Le due donne, che hanno partecipato al primo studio al mondo di screening genetico pre- fecondazione in vitro, hanno dato alla luce bambini sani. Due gemelle sono nate in Germania nel mese di giugno e un bimbo è nato in Italia a Settembre.

Lo studio ha previsto l’applicazione della CGH array per lo screening degli ovociti prima della fecondazione in vitro.  La CGH (Comparative Genomic Hybridization) array è una tecnica innovativa e precisa che permette di individuare una gamma molto completa di anomalie cromosomiche.

Lo “studio pilota”, che è stato condotto a Bologna, in Italia, e Bonn, in Germania, è particolarmente innovativo. Come spiega Luca Gianaroli, presidente dell’ESHRE che ha preso parte al progetto, è stato appreso da più di 30 anni che molti degli embrioni trasferiti durante la fecondazione in vitro presentano anomalie cromosomiche.

Molto probabilmente, proprio tali anomali causano il gran numero di fallimenti nella IVF, un gran numero di embrioni infatti non riesce a procedere verso la gravidanza.
Da tempo, tutto il mondo della fecondazione in vitro ha cercato un metodo efficace di screening per queste anomalie. Al riguardo, la CGH array rappresenta una vera e proprio svolta. Numerosi sono, infatti,  i vantaggi della CGH rispetto alle tecniche precedenti.
Prima di tutto la CGH permette lo screening di tutte le 23 coppie di cromosomi di una cellula, e non solo un numero limitato. La cellula testata (nota come corpo polare) è ricavata da un ovocita al momento della fecondazione, e  non è necessario effettuare la biopsia di una cellula prelevata da un embrione in via di sviluppo. I test del cromosoma effettuati tramite biopsia su cellule di embrioni in crescita non necessariamente riflettono lo stato cromosomico totale dell’embrione (a causa del “mosaicismo” cromosomico); l’analisi del corpo polare potenzialmente può eliminare questo problema.

Inotre  i test ottenuti tramite biopsie da embrioni di cinque giorni di età richiedono diversi giorni per fornire i risultati completi e richiedono quindi il congelamento ed  immagazzinamento degli embrioni prima dell’impianto, l’analisi del corpo polare tramite CGH può essere effettuata in tempo reale e non richiede il successivo congelamento.

Da un punto di vista sociale ed etico questo potrebbe essere molto interessante perché si eliminerebbe il problema del congelamento e dell’analisi pre-impianto su embrioni, proibito in molti paesi.
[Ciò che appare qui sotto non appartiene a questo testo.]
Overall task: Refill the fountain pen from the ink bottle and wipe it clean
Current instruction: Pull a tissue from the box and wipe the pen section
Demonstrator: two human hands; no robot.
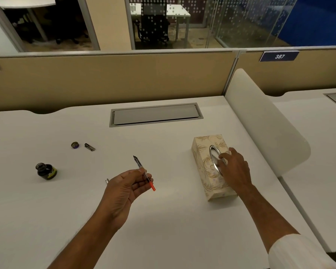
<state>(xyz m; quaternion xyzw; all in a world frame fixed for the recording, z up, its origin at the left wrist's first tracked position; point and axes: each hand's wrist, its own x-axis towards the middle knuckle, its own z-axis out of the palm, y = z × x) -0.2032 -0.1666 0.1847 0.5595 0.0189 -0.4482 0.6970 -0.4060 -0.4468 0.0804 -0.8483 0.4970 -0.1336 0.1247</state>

Da un punto di vista clinico, la possibilità di individuare un ovocita senza anomalie può portare alla possibilità di trasferire un singolo embrione per volta, riducendo il numero di gravidanze multiple in IVF.
Nel breve termine, le pazienti IVF con più probabilità di trarre beneficio dallo screening pre- impianto da CGH array sono le donne con età superiore ai 37 anni, quelle con un elevato numero di IVF fallite, e quelle con una storia di aborto spontaneo; tutte queste condizioni sono associate con un tasso superiore alla media di anomalie cromosomiche embrionali.

Il prossimo passo sarà quello di aggiornare lo studio pilota in un grande trial clinici internazionali, che si prevede di avviare nel 2011.